__Excerpted data__:
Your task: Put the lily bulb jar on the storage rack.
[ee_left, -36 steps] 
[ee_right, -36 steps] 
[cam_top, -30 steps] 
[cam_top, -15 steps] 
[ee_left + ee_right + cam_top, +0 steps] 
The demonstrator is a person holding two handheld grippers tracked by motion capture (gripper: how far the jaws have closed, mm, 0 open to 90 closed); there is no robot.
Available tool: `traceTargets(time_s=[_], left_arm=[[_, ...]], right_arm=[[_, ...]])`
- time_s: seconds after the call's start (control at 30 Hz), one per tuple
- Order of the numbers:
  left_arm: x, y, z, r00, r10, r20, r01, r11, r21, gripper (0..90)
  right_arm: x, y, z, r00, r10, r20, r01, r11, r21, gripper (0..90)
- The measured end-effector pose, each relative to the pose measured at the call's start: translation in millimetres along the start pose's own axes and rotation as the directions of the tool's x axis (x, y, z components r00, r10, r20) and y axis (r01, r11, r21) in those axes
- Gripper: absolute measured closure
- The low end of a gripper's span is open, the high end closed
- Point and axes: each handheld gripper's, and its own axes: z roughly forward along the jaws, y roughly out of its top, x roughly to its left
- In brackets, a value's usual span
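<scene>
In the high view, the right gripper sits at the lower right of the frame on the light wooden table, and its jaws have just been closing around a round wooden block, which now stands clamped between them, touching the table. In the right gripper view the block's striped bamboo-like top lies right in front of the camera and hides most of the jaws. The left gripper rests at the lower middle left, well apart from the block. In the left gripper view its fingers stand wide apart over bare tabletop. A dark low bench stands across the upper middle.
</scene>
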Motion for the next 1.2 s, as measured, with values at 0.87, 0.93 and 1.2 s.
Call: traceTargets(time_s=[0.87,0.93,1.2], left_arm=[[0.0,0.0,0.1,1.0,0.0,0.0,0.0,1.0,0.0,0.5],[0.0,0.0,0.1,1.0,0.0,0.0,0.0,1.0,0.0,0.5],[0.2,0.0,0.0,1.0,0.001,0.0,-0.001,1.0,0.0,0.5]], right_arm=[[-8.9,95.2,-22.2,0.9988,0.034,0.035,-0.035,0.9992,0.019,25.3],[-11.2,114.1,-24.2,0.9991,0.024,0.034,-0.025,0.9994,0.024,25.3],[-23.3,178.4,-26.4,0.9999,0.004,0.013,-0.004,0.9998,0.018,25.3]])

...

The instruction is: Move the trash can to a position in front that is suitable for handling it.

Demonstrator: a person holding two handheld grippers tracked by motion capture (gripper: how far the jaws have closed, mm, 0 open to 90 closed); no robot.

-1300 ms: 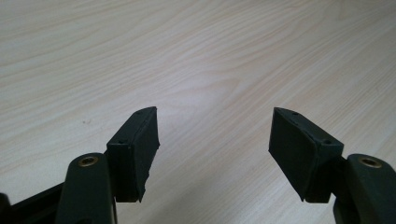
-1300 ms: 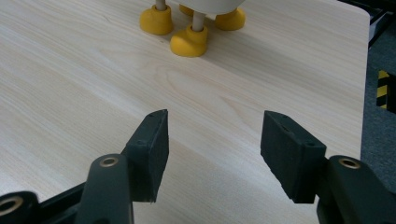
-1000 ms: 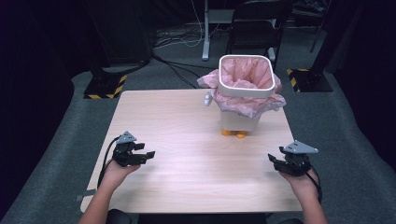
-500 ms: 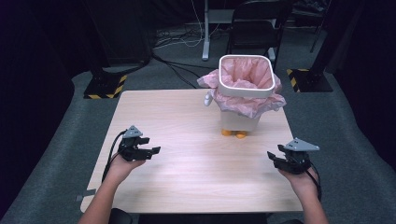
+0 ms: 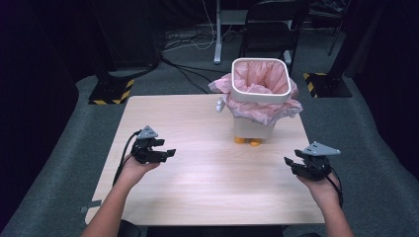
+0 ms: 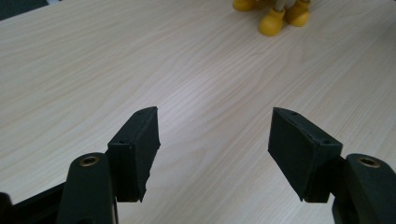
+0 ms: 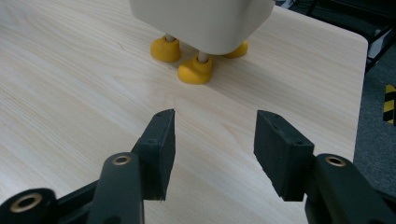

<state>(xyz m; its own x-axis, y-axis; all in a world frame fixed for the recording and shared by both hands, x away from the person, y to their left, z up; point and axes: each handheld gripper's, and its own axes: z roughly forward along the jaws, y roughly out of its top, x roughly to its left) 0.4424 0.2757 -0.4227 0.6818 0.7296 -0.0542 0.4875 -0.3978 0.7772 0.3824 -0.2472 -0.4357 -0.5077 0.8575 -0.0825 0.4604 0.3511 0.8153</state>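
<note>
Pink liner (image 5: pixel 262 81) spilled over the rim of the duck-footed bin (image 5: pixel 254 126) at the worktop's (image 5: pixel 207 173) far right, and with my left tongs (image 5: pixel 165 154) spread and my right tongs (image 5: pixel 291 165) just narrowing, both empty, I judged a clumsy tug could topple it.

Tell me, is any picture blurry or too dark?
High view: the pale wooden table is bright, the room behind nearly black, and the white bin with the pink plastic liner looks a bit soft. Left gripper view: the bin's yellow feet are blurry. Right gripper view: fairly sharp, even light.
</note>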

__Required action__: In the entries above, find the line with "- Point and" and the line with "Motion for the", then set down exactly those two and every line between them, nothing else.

__Exercise output__:
- Point and axes: each handheld gripper's, and its own axes: z roughly forward along the jaws, y roughly out of its top, x roughly to its left
- In brackets, a value's usual span
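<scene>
In the high view, the right gripper sits at the lower right of the frame on the light wooden table, and its jaws have just been closing around a round wooden block, which now stands clamped between them, touching the table. In the right gripper view the block's striped bamboo-like top lies right in front of the camera and hides most of the jaws. The left gripper rests at the lower middle left, well apart from the block. In the left gripper view its fingers stand wide apart over bare tabletop. A dark low bench stands across the upper middle.
</scene>
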Motion for the next 1.2 s, as measured, with values at 0.87, 0.93 and 1.2 s.

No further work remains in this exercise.